Task –
For the material below, output exactly the span from the line with "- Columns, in" to the line with "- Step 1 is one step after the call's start", including both, and nothing besides.

Entries provided –
[Start of Attachment]

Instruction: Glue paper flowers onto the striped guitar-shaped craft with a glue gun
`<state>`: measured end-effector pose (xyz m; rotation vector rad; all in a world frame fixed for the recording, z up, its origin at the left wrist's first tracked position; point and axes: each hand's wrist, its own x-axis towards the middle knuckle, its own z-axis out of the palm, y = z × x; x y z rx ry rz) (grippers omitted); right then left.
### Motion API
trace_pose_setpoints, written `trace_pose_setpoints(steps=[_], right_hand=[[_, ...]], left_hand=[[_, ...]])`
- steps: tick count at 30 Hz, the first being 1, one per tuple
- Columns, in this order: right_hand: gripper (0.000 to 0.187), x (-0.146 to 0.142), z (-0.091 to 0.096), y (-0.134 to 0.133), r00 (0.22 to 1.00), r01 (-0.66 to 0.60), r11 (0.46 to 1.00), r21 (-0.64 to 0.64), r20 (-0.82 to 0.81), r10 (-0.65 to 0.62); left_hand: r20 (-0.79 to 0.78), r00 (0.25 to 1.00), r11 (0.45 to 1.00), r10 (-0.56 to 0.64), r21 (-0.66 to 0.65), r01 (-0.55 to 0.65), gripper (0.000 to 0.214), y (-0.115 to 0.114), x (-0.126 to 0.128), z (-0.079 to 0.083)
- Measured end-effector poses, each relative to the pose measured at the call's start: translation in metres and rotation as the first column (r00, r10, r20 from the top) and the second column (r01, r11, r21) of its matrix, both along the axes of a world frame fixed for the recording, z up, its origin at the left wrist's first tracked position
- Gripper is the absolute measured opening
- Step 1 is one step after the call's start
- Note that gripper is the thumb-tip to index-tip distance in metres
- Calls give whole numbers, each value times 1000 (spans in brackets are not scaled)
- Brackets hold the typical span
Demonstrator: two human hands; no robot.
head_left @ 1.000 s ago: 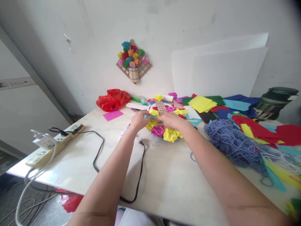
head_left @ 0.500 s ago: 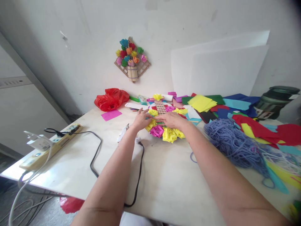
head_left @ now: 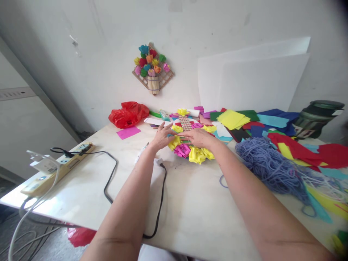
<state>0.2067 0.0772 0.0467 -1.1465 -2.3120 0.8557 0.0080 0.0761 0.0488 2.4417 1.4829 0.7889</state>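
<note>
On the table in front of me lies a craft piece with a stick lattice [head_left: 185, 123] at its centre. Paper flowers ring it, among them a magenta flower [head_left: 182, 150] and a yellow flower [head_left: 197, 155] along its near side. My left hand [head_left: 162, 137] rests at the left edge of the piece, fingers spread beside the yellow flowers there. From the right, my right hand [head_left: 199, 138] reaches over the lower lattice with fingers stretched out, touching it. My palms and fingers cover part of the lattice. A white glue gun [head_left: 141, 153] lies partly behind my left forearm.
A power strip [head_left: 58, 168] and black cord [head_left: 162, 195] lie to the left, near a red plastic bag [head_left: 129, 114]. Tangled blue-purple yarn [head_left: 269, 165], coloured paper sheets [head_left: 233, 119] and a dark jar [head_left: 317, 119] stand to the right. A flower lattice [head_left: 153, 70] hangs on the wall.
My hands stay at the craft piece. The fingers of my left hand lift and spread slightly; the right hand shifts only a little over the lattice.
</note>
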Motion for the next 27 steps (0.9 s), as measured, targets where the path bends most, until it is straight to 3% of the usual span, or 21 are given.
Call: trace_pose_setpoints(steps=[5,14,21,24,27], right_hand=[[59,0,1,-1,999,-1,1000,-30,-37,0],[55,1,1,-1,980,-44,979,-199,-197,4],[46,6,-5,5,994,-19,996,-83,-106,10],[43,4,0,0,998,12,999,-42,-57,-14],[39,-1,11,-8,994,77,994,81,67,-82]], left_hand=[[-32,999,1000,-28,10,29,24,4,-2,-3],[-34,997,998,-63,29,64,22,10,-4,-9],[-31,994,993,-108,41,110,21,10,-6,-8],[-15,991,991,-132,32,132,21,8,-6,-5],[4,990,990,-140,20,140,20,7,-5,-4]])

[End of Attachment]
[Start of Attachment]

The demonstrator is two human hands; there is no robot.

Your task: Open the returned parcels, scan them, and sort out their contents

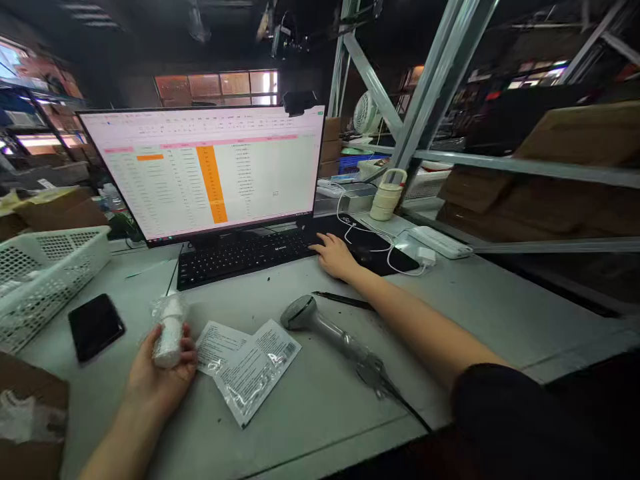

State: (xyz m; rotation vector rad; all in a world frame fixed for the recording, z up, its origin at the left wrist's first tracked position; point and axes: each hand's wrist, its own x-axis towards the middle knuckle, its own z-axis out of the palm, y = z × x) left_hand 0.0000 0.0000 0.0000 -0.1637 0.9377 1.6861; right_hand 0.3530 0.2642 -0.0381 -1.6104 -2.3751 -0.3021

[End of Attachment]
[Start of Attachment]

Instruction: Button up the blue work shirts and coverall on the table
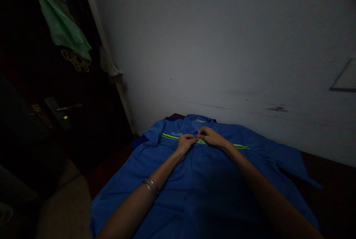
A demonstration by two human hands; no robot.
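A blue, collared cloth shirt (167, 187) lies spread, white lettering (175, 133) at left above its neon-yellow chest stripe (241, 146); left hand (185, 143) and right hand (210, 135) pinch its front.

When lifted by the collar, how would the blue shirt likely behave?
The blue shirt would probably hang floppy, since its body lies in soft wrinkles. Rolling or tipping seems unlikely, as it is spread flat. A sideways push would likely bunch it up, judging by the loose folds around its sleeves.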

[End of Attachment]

The completed task –
- Columns, in this order: right_hand: gripper (0.000 to 0.187), x (-0.146 to 0.142), z (-0.091 to 0.096), y (-0.134 to 0.133), r00 (0.22 to 1.00), r01 (-0.66 to 0.60), r11 (0.46 to 1.00), r21 (-0.64 to 0.64), r20 (-0.82 to 0.81), r10 (-0.65 to 0.62); left_hand: r20 (-0.79 to 0.78), r00 (0.25 to 1.00), r11 (0.45 to 1.00), r10 (-0.56 to 0.64), r21 (-0.66 to 0.65), r01 (-0.55 to 0.65), gripper (0.000 to 0.214), y (-0.115 to 0.114), x (-0.126 to 0.128), z (-0.079 to 0.083)
- Measured end-effector poses, each relative to the pose measured at the call's start: translation in metres and rotation as the first column (r00, r10, r20 from the top) and the second column (r01, r11, r21) of its matrix, both along the axes of a world frame fixed for the recording, z up, its origin at the left wrist's first tracked position
- Gripper is the absolute measured opening
- Step 1 is one step after the call's start

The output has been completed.